I started to identify as bisexual in my late teens because I didn't know how to describe my internal attraction experience and how that mapped to gender and social hierarchies. I rejected the latter outright; punk rock, existential, and anarchist literature, and their discussions of class struggle, helped that along. An accident of birth and access to resources does not make one better than another. Where I was raised was also Ground Zero for medical privacy, safer sex practices, drug trials, whistle patrols, equal treatment under the law and between consenting adults, and protections for those who were or who would become disabled, no matter the cause. It didn't seem to matter to me what was underneath anyone else's clothes--I seldom experienced attraction straight away--and I bristled at the pressure to find a mate and start a family sooner rather than later because of my sex and gender.

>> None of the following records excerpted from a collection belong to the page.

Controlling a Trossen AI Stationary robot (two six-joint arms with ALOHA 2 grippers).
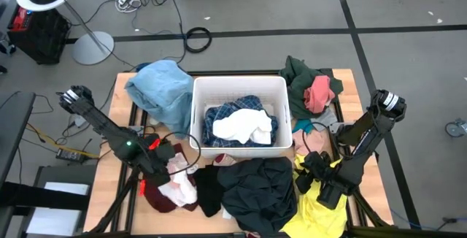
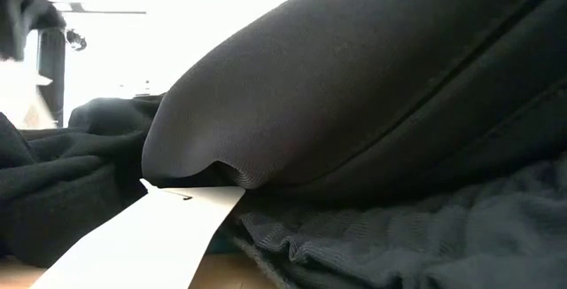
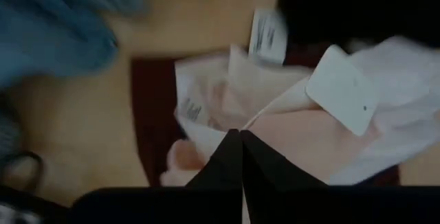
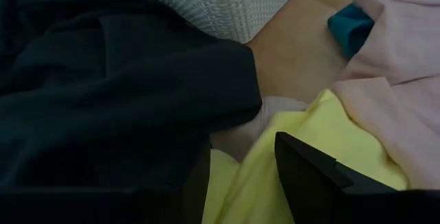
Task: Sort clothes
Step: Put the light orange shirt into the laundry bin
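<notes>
Sorting is under way on a wooden surface (image 1: 120,92), where clothes ring a white bin (image 1: 237,88) set at the middle, evidently so that both arms can reach it. The bin already holds a blue plaid garment (image 1: 219,117) with a white one (image 1: 244,127) on top. Around it lie a light blue garment (image 1: 160,88) at the far left, a dark green one (image 1: 303,74) with a pink piece (image 1: 319,93) at the far right, and a large black garment (image 1: 259,187) spread across the near edge. The right end effector (image 4: 240,165), open, straddles a fold of the yellow garment (image 1: 314,205), apparently to pinch it. The left end effector (image 3: 240,145), closed and empty by the look of it, points at a pale pink garment (image 3: 289,131) with its white tag (image 3: 344,99), lying over a maroon one (image 1: 157,198).
</notes>
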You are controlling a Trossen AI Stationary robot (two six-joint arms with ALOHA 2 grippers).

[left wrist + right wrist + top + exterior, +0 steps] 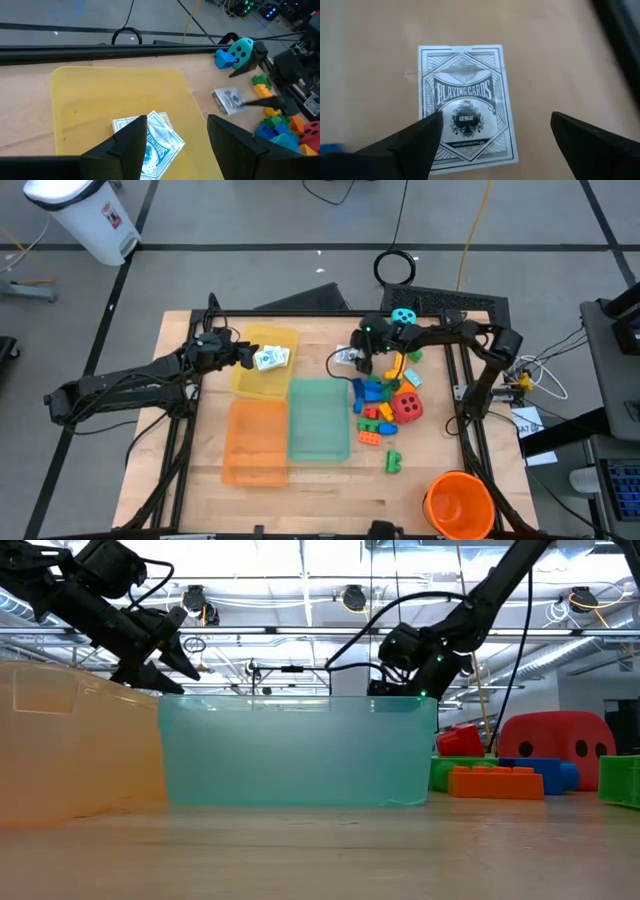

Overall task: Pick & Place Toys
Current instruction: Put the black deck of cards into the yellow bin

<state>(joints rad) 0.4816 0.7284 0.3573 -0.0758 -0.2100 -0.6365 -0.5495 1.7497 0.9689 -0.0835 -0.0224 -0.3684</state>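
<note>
Two white card packs [271, 358] lie in the yellow tray [262, 383]; they also show in the left wrist view [152, 137]. My left gripper [176, 125] is open just above them. A third card pack [465, 102] lies flat on the table at the tray's right [345, 357]. My right gripper [495, 125] is open over it, one finger above its edge and one beside it on bare wood. Coloured bricks [378, 402], a red die [407, 406] and a teal die [402, 315] lie at the right.
An orange tray [254, 442] and a teal tray [318, 420] stand side by side in front of the yellow one. A big orange bucket [460, 502] stands at the near right corner. A green brick [393, 462] lies alone near the teal tray.
</note>
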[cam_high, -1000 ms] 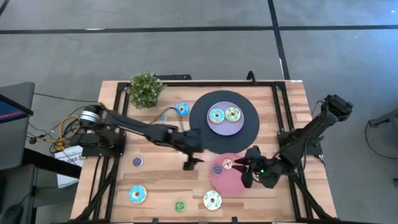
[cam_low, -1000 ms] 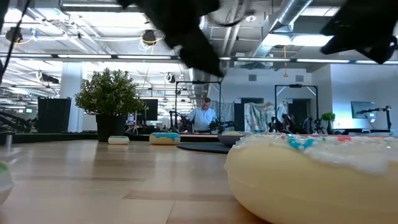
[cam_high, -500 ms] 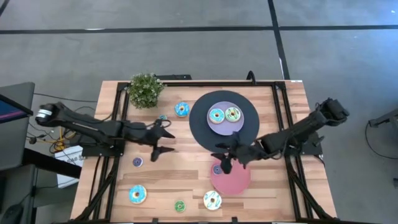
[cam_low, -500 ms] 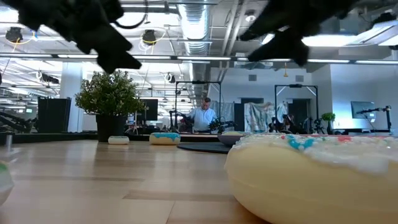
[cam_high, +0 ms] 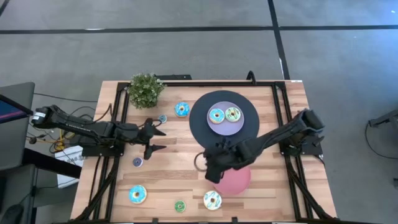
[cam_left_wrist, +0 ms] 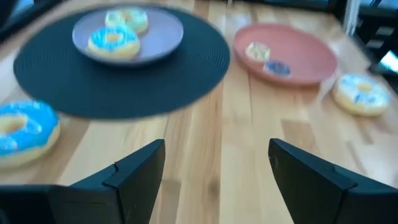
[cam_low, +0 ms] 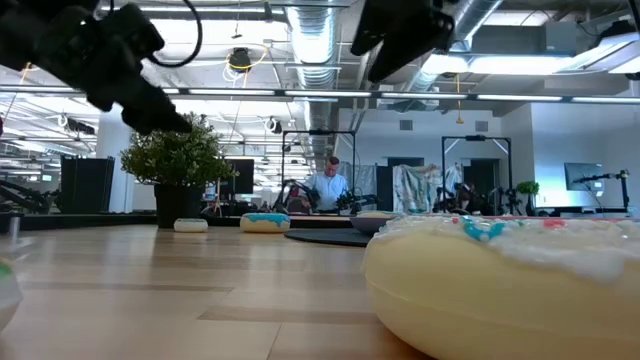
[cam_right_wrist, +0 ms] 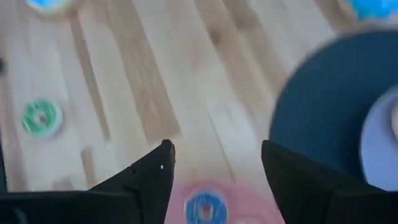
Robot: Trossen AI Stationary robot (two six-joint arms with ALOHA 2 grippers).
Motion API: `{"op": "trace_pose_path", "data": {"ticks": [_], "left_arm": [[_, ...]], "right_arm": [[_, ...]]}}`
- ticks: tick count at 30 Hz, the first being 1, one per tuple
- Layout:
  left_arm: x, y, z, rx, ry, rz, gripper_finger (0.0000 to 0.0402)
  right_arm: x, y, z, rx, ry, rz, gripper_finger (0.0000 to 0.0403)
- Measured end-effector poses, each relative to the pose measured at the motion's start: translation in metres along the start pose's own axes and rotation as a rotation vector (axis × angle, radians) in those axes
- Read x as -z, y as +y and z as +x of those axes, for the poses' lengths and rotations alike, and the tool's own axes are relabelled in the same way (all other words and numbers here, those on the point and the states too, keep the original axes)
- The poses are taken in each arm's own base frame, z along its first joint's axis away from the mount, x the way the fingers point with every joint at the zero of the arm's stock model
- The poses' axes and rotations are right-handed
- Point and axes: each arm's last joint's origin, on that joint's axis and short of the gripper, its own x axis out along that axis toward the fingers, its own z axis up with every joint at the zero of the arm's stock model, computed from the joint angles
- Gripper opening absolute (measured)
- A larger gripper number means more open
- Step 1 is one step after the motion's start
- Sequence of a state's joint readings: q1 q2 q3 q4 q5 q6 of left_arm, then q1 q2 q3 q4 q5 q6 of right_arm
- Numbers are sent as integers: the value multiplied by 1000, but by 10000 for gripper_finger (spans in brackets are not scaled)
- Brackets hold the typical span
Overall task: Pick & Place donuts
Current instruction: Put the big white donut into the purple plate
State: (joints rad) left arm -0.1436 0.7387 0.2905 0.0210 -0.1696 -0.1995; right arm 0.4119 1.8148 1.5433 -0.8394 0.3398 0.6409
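1. The desk has a pale wooden plank top with a dark frame along its edges.
2. A small potted plant stands at its far left corner.
3. A large black disc lies far of centre; a pink plate lies near it.
4. Directly on the wood lie donuts: blue, small purple, blue, small green, white.

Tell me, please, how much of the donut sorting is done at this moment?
Done: two iced donuts lie on the lavender round plate, two small ones on the pink round plate. In hand: nothing; the left gripper and right gripper hover open and empty. Left: about six donuts on the wooden table, such as the blue-iced donut.
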Motion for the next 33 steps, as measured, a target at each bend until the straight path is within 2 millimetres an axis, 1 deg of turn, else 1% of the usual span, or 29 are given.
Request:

That the way I experience the world might be atypical... I didn't start to untangle that until and after failed friendships and intimate partner violence, stalled career growth, meeting other adults who experience the world in similar ways, consuming studies and literature exploring neurodevelopmental differences, and in discussion with trusted medical professionals.
I was born this way. Navigating a hostile world not built for me has only disabled me further. Other than the words I have written here, you might never know.